Eighty-four percent of Republican-affiliated health-care ads in 2014 attacked the ACA, while only 11 percent of Democrat-affiliated ads touted it, according to research by the Kaiser Family Foundation and Kantar Media. Out of 849 unique ads that referenced the ACA that year, 87 percent of them backed a Republican candidate and opposed the law.

But since the dramatic defeat of an ACA rollback bill in the Senate last July, many Republican candidates don’t have much to say about health care at all.

Instead, if they do talk about health care on the campaign trail, it is only to say they have been able to change pieces of Obamacare — repealing the individual mandate as part their 2017 tax overhaul, for instance, and the Trump administration’s push to allow plans to be sold that fall short of ACA standards.

[…]

GOP advisers say Republicans should promote their efforts to limit Obamacare, pitching themselves as the party that will lower health-care costs. But they stress that Republicans need to come up with a new health-care playbook.

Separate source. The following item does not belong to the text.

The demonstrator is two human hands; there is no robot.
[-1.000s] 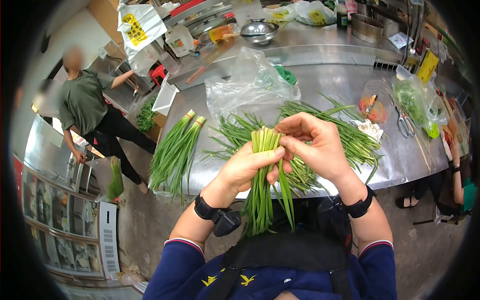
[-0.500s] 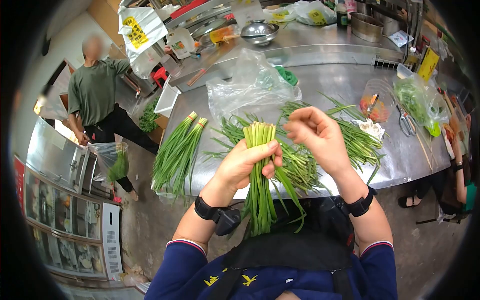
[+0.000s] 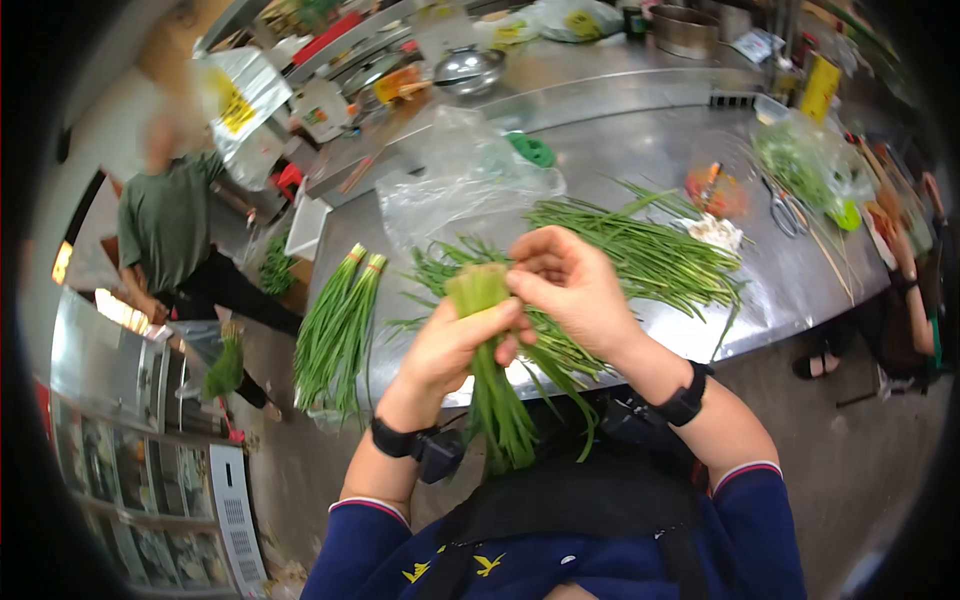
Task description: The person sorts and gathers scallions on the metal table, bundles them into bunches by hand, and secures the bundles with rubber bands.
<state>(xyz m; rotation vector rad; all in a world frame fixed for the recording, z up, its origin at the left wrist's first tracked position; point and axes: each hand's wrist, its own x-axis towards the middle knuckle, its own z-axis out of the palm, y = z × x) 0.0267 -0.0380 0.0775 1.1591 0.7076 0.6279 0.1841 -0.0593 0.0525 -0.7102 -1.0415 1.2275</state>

“If you’re an elected official, you have to come to the table with more than just that 2016 messaging,” a GOP strategist said.

[…]

Stu Sandler, a campaign consultant for Michigan Rep. Bishop who no longer features a repeal promise on his website, dismissed those changes too by saying the new issues page reflects the congressman’s accomplishments. He said Bishop’s position “has not changed” on replacing the ACA.

“This new website reflects an update for a congressman who has served for two terms and has worked on several pieces of legislation that have been signed into law and are helping the community,” Sandler said.